Directions for this task
Could you set down exactly the lines of the data below, starting at the one that holds "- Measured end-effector" and ending at the one that holds "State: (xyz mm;", both included, and only those?

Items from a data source

┌──

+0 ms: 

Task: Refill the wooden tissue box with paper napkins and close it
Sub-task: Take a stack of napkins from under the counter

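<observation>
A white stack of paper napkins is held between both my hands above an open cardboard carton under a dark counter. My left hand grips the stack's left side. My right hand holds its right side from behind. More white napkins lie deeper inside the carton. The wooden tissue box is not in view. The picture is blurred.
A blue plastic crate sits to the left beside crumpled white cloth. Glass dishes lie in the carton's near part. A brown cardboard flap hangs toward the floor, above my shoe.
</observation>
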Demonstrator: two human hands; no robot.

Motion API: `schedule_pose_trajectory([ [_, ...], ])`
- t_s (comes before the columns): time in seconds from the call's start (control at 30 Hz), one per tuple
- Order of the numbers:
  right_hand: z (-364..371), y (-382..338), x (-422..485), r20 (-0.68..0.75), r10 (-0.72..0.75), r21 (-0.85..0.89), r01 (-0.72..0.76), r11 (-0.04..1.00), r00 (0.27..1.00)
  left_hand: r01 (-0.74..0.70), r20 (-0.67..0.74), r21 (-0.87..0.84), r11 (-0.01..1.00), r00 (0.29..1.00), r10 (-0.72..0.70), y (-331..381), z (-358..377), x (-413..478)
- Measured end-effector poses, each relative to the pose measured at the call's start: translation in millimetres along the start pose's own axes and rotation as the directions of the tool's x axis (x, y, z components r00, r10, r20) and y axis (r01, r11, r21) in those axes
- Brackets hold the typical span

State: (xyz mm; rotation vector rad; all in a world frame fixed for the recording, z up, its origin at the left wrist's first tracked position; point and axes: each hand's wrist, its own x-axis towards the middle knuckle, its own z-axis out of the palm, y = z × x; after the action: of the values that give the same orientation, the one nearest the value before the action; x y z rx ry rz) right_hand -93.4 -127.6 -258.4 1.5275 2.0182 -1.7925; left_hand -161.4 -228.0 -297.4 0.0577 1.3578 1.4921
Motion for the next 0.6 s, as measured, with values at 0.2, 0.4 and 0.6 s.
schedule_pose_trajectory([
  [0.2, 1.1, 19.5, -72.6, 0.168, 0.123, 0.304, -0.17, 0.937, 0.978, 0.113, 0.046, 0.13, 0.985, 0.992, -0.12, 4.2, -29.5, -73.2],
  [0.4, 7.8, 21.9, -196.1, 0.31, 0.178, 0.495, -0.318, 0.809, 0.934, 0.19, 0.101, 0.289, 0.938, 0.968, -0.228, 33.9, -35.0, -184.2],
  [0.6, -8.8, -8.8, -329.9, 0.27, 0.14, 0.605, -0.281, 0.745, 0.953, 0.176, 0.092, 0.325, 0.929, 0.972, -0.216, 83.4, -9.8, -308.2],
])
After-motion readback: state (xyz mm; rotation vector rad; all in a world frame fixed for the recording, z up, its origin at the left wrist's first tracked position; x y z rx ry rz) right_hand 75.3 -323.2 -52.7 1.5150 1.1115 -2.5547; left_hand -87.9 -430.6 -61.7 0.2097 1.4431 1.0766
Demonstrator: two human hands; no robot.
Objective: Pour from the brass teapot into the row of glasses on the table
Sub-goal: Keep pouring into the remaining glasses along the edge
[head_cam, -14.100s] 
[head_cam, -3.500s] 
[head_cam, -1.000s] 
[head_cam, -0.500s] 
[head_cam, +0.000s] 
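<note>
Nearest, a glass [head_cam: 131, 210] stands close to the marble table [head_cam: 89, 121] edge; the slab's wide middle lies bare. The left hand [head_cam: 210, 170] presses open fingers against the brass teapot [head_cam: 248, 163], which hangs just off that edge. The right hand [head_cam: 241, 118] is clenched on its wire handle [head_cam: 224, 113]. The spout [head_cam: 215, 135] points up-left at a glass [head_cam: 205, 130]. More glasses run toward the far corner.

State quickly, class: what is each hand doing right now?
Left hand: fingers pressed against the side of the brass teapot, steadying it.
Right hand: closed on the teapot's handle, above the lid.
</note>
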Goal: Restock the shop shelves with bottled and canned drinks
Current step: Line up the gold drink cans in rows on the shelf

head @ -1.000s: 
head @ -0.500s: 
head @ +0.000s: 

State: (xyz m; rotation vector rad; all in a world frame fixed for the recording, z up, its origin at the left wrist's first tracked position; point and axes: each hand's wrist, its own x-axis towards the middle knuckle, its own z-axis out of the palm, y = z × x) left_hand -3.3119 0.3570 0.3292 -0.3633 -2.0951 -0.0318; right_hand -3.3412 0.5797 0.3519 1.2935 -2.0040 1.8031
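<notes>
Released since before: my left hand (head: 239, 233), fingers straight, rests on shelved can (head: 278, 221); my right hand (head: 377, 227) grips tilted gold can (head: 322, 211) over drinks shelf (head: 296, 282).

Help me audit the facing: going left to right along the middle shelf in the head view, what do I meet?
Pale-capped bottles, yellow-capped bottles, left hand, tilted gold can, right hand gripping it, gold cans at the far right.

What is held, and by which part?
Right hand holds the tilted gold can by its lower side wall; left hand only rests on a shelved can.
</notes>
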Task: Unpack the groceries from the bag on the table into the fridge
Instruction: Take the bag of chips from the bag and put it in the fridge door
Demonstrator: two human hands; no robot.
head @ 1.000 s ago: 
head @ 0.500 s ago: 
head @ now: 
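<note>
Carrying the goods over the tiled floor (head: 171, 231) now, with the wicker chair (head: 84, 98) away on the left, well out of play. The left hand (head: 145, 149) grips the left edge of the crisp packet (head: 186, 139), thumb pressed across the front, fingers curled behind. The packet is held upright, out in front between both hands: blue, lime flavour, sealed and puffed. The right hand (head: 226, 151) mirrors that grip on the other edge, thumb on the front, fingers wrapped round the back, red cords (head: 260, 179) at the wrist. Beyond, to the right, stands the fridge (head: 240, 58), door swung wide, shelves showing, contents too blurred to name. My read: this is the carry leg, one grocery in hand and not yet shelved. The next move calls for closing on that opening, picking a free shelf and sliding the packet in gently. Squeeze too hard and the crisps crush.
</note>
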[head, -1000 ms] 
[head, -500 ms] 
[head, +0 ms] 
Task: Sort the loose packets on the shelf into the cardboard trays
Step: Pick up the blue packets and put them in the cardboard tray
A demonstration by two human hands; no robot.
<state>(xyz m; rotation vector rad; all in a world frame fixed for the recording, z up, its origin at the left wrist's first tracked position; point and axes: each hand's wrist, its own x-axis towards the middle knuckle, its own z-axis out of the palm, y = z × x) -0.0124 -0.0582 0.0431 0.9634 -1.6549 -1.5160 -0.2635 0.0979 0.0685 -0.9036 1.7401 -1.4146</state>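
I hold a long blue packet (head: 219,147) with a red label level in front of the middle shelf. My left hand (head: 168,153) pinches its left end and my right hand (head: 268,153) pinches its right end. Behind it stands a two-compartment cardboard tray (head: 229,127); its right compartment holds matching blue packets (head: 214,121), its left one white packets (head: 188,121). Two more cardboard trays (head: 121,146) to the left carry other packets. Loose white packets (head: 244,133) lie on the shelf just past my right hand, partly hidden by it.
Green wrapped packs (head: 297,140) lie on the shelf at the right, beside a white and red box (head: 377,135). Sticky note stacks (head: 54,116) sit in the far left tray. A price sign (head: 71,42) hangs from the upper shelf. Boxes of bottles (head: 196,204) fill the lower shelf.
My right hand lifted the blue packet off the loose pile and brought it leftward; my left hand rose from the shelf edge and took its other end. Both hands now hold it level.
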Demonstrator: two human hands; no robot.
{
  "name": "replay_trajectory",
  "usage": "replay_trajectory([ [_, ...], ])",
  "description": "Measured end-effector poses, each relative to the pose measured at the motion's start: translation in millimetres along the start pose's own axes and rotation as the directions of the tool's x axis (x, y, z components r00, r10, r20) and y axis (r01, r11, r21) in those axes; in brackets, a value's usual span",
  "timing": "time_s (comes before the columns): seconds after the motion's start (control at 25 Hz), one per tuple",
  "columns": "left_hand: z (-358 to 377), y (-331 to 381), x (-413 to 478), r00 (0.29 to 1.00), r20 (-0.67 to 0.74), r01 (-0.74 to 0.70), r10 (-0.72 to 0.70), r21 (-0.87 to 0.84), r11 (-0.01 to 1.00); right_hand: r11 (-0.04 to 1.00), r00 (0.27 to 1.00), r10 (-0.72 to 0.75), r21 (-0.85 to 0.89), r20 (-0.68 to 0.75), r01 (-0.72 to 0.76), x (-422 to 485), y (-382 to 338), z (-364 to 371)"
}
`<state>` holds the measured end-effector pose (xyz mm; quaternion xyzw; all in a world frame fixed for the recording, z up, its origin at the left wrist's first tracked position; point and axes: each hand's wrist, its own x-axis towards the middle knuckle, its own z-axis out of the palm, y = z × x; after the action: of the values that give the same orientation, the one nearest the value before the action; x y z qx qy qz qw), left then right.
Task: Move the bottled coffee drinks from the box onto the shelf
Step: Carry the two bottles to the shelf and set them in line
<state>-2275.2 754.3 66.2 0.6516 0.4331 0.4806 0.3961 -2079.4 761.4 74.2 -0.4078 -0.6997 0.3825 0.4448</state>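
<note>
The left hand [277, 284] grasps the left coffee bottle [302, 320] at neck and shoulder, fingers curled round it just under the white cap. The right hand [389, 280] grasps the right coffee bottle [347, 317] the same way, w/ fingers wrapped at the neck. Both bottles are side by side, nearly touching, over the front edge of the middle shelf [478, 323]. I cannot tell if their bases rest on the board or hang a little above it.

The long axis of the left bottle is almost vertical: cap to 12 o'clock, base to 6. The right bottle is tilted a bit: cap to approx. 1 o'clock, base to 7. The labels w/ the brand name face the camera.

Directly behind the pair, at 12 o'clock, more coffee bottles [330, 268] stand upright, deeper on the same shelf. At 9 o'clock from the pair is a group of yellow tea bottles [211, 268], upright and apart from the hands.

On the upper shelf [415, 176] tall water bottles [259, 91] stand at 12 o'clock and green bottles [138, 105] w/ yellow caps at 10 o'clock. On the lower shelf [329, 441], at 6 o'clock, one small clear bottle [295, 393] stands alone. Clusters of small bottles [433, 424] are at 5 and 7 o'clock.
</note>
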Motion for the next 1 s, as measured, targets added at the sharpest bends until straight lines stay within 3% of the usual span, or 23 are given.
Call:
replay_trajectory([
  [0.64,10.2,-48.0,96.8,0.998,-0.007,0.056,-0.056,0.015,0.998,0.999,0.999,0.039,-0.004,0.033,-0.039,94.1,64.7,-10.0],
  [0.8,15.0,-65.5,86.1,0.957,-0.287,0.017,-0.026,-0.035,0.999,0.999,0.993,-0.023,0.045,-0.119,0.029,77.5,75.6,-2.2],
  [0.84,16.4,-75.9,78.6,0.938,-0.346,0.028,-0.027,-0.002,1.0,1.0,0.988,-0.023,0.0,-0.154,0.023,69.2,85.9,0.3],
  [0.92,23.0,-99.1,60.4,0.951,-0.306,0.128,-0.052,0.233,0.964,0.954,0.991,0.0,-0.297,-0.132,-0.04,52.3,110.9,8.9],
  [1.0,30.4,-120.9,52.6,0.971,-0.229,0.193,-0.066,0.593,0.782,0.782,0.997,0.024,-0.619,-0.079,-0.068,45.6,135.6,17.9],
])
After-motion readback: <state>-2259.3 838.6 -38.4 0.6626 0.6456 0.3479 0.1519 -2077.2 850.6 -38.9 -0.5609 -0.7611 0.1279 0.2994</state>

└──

Written response
- Measured end-effector poses, each relative to the pose measured at the call's start: translation in millimetres along the start pose's own axes and rotation as the directions of the tool's x axis (x, y, z components r00, r10, r20) and y axis (r01, r11, r21) in those axes
- Brackets hold the typical span

State: (xyz mm; rotation vector rad; all in a world frame fixed for the recording, z up, its origin at the left wrist's first tracked position; point and axes: each hand's wrist, its own x-axis towards the middle knuckle, its own z-axis out of the palm, y = z × x; after the action: of the values that give the same orientation, the one nearest the value before the action; x y z rx ry rz) right_hand -93.4 -127.6 -258.4 1.5275 2.0182 -1.7925; left_hand -161.4 -228.0 -297.4 0.0577 1.3578 1.4921

That completes the output for this exercise.